Yu. P. Raiser

MOTION IN AN INHOMOGENEOUS ATMOSPHERE CAUSED BY A SHORT-DURATION PLANE IMPACT

(Presented by Academician Ya. B. Zel’dovich, 17 VI 1963)

HYDROMECHANICS

1. In the works of A. S. Kompaneets \((^{1,2})\), a strong point explosion in an inhomogeneous atmosphere is considered approximately. The solution \((^{1,2})\) loses validity when the shock wave moves upward from the point of explosion to very large distances and the pressure in the cavity that has formed falls to a very small value. The further propagation of the shock wave downward has much in common with the motion considered in the well-known problem of a short-duration impact on the surface of a gas bordering on a vacuum \((^{3-5})\).

Below the problem of a short-duration impact is solved for the case of an inhomogeneous atmosphere.

2. Let the initial density be distributed in space according to the barometric law

\[ \rho_0=\rho^{*}e^{x/\Delta},\qquad \Delta=\text{const}. \tag{1} \]

The initial pressure is equal to zero. At the moment \(t=0\), in a region of very small density at \(x\approx -\infty\), a plane impact or explosion is produced. A shock wave runs through the gas in the direction of increasing density, while the heated gas expands toward the vacuum. In the limiting motion there is a length scale \(\Delta\), but no scales of density or time; the coordinate \(x\) is determined only up to an additive constant\(^*\). Therefore the velocity of the shock-wave front is

\[ D=\dot X=\alpha\,\frac{\Delta}{t}, \tag{2} \]

where the coefficient \(\alpha\) depends only on the adiabatic exponent \(\gamma\). The coordinate of the front increases with time as

\[ X=\alpha\Delta\ln t+\text{const}. \tag{3} \]

The shock wave captures a mass of gas

\[ M=\int_{-\infty}^{X}\rho_0\,dx=\rho_0(X)\Delta, \tag{4} \]

which, by virtue of the condition \(\dot M=\rho_0(X)\dot X\), is equal to

\[ M=At^{\alpha}. \tag{5} \]

The integration constant \(A\), of dimension \(\text{g}\cdot\text{cm}^{-2}\cdot\text{s}^{-\alpha}\), is a parameter characterizing the intensity of the impact.

3. The dimensional features of the problem make it possible to represent the velocity, density, and pressure of the gas in the form

\[ u=\frac{2}{\gamma+1}\alpha\frac{\Delta}{t}\,v=u_{\phi}v,\qquad \rho=\frac{\gamma+1}{\gamma-1}\frac{At^{\alpha}}{\Delta}\,q=\rho_{\phi}q, \tag{6} \]

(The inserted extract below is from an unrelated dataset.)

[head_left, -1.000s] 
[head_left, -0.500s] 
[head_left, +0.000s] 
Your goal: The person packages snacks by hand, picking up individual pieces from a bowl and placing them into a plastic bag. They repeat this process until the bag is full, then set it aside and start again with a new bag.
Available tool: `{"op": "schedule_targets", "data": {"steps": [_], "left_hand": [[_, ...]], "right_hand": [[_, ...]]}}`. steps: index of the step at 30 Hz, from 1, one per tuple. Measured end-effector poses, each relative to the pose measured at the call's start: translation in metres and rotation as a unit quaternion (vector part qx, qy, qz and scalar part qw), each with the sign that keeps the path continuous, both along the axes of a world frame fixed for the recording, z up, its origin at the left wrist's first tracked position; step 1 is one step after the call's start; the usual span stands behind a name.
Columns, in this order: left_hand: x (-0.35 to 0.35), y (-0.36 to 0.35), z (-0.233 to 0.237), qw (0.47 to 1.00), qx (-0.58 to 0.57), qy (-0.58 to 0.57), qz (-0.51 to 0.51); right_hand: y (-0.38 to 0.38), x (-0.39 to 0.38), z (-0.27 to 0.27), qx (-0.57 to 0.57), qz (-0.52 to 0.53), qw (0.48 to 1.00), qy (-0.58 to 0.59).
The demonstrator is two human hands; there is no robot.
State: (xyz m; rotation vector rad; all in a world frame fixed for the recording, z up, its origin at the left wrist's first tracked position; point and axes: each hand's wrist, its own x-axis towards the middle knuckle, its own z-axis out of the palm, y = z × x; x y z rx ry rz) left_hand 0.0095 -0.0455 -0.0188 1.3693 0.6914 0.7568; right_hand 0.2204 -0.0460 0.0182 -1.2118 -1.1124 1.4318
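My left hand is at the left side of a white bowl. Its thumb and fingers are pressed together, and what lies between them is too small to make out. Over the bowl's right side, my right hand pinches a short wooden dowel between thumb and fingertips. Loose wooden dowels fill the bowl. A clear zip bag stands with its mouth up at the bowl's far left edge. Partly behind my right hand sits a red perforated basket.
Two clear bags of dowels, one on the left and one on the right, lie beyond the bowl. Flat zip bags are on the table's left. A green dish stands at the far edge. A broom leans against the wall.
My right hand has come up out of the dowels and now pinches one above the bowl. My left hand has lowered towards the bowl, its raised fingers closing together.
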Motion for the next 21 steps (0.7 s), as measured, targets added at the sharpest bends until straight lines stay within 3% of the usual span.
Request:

\[ p=\frac{2}{\gamma+1}\alpha^2\frac{\Delta A}{t^{2-\alpha}}\,f=p_{\phi}f, \]

\[ \overline{\phantom{aa}} \]

\(^*\) The quantity \(\rho^{*}\) is indeterminate because of arbitrariness in the choice of the origin for \(x\).

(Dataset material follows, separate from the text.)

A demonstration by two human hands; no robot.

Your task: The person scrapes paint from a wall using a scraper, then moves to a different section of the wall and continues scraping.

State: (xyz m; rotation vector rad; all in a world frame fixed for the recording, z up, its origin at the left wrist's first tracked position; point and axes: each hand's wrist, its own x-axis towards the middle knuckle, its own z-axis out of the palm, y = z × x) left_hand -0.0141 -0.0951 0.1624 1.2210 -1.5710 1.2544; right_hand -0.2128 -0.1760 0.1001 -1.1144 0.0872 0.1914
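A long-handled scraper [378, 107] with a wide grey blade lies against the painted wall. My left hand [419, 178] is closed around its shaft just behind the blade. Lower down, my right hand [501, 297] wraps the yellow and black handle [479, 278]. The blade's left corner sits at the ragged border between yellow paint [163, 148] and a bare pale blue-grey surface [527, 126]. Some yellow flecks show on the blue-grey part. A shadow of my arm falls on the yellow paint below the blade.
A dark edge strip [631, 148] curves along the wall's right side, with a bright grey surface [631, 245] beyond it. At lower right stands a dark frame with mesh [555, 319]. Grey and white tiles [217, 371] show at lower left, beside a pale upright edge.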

where \(u_{\phi}, \rho_{\phi}, p_{\phi}\) are the values at the shock-wave front, while the functions \(v, q, f\) depend only on the dimensionless distance \(\xi \equiv \dfrac{X-x}{\Delta}\), measured from the front, and on \(\gamma\). At the shock-wave front, for \(\xi=0\), \(v=q=f=1\).

The motion has a somewhat unusual self-similarity: the profiles of the gas-dynamic quantities move together with the shock-wave front, without stretching with time. However, in Lagrangian coordinates the motion is self-similar in the usual sense. Indeed, the mass Lagrangian coordinate is equal to

\[ m=\int_{-\infty}^{x}\rho(x)\,dx=\mathrm{const}\cdot M\int_{\xi}^{\infty}q(\xi)\,d\xi, \]

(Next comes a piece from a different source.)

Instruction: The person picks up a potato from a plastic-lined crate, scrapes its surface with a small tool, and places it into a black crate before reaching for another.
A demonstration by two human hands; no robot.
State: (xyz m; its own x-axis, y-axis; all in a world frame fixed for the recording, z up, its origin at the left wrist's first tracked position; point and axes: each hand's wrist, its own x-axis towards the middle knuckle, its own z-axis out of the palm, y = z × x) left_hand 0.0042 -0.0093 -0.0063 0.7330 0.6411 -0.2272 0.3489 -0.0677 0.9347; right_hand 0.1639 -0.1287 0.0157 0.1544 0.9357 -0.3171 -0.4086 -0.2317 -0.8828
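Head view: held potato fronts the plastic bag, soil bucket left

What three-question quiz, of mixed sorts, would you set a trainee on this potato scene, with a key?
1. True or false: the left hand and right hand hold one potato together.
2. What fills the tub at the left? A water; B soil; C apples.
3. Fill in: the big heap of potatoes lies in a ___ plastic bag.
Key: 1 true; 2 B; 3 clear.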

i.e., \(\xi\), and consequently \(v,q,f\), are functions of the self-similar variable \(\eta=m/M=m/At^{\alpha}\).

1. Substituting expressions (6) into the equations of gas dynamics written in Lagrangian coordinates,

\[ \frac{\partial u}{\partial t}+\frac{\partial p}{\partial m}=0,\qquad \frac{\partial(1/\rho)}{\partial t}-\frac{\partial u}{\partial m}=0,\qquad p\rho^{-\gamma}=F(m). \tag{7} \]

we obtain equations for the functions—the representatives \(v(\eta), q(\eta), f(\eta)\):

\[ v+\alpha\eta v'=\alpha f';\qquad \frac{1}{q}+\eta\left(\frac{1}{q}\right)'=-\frac{2}{\gamma-1}v';\qquad fq^{-\gamma}\eta^{2/\alpha+\gamma-1}=1. \tag{8} \]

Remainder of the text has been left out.